## EXERCISE AIM
In this material, which lines include the string "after"? Show them.

---+---

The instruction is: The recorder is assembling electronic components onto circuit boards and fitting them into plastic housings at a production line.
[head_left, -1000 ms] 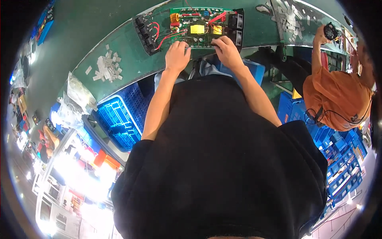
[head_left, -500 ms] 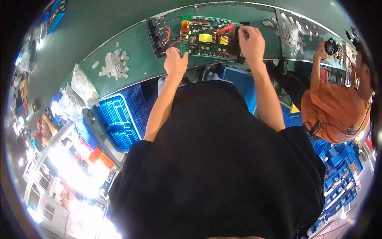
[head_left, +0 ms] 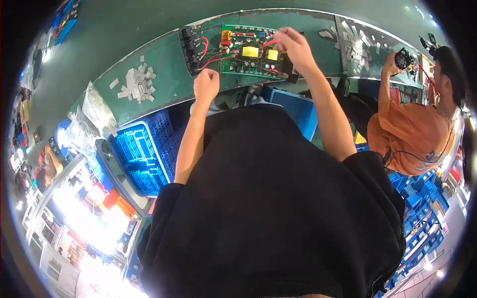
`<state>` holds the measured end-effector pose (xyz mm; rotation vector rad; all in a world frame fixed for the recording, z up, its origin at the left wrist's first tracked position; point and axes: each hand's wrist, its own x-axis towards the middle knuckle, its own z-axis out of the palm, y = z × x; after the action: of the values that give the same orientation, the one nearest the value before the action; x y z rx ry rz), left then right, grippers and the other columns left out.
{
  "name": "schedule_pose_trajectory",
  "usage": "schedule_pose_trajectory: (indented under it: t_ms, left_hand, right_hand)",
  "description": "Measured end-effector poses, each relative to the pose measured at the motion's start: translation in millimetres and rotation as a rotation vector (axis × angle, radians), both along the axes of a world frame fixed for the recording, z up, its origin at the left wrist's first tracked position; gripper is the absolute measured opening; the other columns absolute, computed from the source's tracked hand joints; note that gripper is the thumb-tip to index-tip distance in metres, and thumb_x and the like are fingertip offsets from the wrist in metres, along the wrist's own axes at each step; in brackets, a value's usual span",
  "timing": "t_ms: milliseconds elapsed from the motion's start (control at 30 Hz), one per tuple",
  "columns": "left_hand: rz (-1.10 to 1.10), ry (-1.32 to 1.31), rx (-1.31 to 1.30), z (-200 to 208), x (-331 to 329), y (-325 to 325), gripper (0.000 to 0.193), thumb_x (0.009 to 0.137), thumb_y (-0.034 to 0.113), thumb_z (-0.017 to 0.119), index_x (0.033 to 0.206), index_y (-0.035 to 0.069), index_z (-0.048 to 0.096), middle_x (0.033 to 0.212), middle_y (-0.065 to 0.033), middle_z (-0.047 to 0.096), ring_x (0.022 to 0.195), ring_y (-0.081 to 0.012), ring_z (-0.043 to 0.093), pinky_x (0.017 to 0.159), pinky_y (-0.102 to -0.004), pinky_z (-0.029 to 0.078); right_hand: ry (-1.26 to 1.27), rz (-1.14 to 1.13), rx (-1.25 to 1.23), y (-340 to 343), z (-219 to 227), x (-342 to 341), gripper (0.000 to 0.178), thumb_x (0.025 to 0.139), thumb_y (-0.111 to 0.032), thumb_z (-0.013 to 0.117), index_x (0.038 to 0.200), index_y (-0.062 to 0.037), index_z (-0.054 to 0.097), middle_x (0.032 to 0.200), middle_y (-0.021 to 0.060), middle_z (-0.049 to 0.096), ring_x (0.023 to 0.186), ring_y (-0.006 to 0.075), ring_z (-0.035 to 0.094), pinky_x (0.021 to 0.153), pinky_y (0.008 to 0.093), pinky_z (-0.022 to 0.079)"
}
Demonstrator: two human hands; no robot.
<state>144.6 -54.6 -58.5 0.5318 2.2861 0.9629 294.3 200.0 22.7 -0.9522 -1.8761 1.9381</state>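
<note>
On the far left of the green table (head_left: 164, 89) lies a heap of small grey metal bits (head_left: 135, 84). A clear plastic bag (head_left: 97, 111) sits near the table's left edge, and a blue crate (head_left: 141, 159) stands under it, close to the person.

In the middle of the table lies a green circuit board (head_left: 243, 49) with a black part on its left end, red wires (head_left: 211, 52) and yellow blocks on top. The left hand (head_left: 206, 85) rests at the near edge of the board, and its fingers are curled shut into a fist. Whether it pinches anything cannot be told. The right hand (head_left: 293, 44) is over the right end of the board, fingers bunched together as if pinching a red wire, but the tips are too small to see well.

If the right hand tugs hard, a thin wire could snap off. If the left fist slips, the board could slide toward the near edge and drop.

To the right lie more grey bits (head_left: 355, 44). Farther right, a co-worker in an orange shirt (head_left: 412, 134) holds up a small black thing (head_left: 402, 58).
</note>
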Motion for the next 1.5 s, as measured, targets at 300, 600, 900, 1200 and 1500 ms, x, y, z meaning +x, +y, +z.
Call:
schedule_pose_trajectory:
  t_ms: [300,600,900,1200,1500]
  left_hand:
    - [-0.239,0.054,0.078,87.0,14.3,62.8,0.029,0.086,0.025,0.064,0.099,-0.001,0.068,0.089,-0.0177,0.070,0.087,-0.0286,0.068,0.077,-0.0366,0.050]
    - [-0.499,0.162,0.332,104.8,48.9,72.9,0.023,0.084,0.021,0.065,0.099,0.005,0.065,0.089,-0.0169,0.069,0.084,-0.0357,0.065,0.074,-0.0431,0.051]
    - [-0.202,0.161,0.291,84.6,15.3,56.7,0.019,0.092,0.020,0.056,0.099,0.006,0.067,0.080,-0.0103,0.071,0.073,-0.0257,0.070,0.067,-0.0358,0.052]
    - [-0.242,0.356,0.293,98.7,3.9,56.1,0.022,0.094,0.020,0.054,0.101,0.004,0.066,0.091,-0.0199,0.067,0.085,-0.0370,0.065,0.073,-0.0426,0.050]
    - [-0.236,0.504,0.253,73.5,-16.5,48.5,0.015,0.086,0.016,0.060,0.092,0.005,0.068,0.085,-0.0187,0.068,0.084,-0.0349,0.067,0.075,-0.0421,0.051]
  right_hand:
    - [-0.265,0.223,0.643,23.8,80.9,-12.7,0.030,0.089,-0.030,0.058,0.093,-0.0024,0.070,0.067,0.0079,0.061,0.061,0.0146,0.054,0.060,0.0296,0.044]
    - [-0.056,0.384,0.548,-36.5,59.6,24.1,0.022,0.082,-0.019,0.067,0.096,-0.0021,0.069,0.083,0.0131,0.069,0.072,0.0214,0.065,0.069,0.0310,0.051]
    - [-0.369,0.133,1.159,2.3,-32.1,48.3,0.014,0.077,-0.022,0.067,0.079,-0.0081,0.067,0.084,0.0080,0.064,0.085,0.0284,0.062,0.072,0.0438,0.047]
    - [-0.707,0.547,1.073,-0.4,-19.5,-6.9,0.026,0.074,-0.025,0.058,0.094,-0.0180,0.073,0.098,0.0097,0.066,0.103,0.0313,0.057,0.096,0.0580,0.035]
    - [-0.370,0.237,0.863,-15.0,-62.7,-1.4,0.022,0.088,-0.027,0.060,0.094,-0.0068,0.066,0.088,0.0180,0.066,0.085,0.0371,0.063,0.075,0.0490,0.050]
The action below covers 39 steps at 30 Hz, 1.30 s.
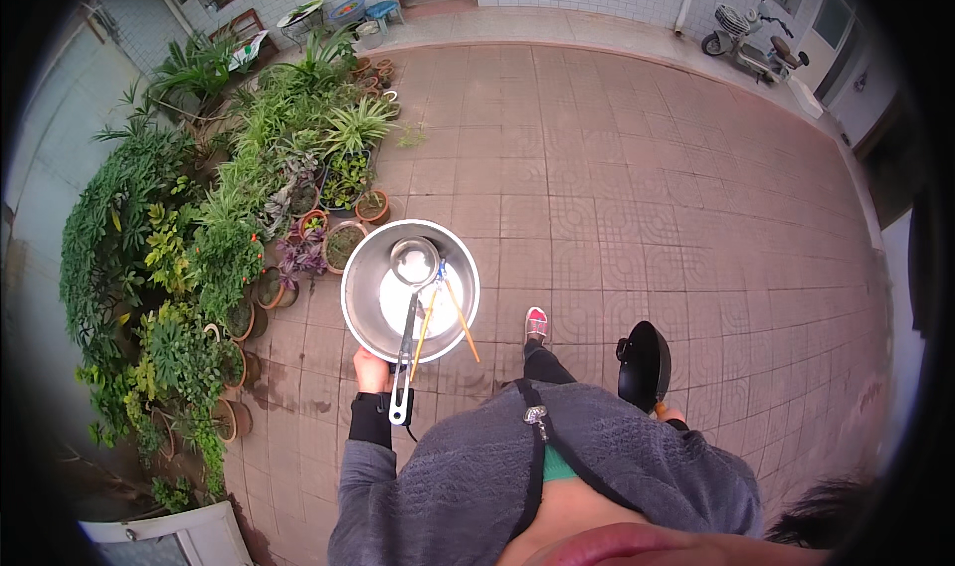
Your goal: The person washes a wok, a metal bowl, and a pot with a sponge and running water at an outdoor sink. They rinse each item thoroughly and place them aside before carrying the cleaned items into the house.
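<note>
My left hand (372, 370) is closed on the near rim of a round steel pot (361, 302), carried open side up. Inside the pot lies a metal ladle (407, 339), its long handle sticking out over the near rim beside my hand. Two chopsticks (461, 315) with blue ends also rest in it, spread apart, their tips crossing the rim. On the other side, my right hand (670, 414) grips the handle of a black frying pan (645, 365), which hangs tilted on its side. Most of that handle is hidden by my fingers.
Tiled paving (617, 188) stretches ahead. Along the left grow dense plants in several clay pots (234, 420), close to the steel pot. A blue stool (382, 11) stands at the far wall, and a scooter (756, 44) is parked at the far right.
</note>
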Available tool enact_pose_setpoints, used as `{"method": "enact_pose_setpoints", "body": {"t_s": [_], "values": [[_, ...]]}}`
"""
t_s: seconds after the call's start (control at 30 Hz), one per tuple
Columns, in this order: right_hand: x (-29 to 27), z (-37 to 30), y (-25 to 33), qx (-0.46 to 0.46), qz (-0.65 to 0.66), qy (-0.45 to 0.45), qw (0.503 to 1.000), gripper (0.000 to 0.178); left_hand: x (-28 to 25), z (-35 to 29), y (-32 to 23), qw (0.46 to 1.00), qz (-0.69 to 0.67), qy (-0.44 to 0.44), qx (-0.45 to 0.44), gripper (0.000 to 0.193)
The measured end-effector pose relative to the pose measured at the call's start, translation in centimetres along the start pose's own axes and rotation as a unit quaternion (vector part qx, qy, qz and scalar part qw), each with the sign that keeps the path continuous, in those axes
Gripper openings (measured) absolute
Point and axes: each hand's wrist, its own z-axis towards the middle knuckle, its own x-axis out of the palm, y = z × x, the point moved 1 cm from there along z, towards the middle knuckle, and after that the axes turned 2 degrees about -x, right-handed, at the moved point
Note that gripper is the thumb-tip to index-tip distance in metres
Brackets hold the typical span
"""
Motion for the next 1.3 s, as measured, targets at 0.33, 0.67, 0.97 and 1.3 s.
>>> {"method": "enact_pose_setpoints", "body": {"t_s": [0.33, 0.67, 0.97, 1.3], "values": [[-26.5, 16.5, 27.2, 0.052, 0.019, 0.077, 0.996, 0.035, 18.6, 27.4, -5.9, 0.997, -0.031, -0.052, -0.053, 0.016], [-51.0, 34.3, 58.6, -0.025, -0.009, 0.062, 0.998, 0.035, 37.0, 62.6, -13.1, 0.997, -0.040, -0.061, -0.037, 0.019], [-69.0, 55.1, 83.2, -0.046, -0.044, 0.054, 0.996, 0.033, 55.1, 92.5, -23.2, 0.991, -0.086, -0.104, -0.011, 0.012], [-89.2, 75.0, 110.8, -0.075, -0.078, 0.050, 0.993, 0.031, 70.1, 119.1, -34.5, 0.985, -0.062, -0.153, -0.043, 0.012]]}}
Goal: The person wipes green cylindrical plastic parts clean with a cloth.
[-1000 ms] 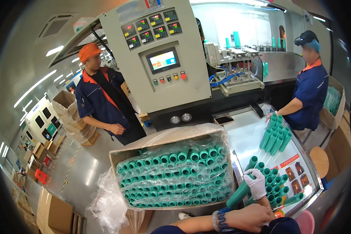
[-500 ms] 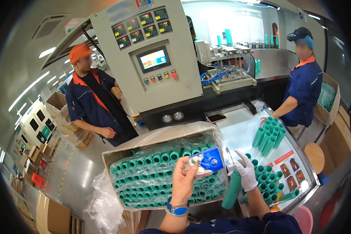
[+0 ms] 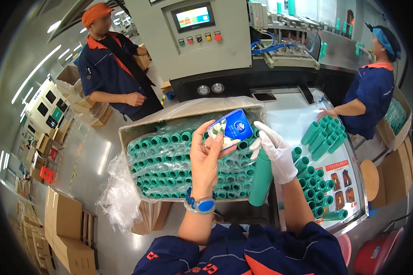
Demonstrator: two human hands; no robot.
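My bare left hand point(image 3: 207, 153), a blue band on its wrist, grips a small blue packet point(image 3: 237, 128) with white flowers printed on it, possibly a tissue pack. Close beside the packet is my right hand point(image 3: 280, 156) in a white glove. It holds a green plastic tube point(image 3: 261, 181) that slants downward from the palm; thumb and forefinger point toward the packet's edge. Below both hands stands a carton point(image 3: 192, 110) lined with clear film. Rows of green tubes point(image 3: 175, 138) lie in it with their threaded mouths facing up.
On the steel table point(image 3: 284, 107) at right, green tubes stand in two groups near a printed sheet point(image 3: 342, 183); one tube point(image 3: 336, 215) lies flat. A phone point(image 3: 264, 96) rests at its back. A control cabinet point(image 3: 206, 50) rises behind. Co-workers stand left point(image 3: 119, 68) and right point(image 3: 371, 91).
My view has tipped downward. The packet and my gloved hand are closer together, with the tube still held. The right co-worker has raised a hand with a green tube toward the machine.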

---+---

## RESULT OF THIS EXERCISE
`<state>` holds the measured end-effector pose (xyz mm; rotation vector rad; all in a world frame fixed for the recording, z up, its origin at the left wrist's first tracked position; point and axes: each hand's wrist, its own x-axis towards the middle knuckle, its own z-axis out of the palm, y = z × x; after the action: of the values that give the same orientation, the one nearest the value before the action; x y z rx ry rz), left then right, grippers and the other columns left out.
t_s: seconds after the call's start (control at 30 Hz), one per tuple
Point and axes: each hand's wrist, its own z-axis towards the middle knuckle, its own x-axis out of the palm, y = z × x, the point moved 1 cm from there along z, towards the middle knuckle, and after that the axes turned 2 degrees about -x, right-handed, at the moved point

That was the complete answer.